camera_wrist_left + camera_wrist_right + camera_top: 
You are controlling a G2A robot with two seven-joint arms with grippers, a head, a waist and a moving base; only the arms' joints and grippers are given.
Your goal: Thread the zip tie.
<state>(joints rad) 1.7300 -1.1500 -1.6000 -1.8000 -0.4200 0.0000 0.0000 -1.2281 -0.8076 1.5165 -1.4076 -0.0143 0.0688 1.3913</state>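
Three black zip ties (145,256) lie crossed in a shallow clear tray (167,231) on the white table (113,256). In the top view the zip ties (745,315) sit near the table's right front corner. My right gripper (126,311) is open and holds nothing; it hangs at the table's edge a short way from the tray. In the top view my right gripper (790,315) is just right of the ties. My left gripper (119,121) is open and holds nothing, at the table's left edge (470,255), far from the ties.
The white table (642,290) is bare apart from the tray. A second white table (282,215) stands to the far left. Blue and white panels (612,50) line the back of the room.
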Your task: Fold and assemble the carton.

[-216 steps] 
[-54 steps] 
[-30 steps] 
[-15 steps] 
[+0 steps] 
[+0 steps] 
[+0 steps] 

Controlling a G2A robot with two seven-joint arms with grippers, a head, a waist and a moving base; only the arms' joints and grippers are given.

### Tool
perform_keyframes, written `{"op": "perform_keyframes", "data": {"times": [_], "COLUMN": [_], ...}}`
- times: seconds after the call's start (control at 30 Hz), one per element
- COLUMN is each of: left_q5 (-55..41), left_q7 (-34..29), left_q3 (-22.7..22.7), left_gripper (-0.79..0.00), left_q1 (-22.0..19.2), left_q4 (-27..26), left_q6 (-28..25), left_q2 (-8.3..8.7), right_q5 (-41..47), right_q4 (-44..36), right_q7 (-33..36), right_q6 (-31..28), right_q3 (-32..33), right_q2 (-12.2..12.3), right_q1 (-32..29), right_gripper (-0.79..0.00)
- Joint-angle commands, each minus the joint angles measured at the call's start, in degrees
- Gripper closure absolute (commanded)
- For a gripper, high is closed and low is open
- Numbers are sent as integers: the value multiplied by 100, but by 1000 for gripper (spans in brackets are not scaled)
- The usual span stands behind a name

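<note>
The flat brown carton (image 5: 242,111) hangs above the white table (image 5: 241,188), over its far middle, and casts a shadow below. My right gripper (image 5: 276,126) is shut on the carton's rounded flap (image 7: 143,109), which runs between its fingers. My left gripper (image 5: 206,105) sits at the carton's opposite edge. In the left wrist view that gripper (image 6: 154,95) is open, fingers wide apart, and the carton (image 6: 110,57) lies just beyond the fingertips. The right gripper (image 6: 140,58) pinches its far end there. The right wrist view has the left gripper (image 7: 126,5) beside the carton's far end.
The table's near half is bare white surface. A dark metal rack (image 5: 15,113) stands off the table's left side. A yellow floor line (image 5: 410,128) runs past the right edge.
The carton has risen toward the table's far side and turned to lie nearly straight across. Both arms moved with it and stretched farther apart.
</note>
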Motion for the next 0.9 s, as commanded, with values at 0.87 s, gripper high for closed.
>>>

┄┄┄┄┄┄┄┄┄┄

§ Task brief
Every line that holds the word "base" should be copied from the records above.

§ Task answer
You are controlling a G2A robot with two seven-joint arms with grippers, a head, a waist and a moving base; only the arms' joints and grippers are given.
Controlling a G2A robot with two seven-joint arms with grippers, a head, a waist and a moving base; only the arms' joints and grippers are given.

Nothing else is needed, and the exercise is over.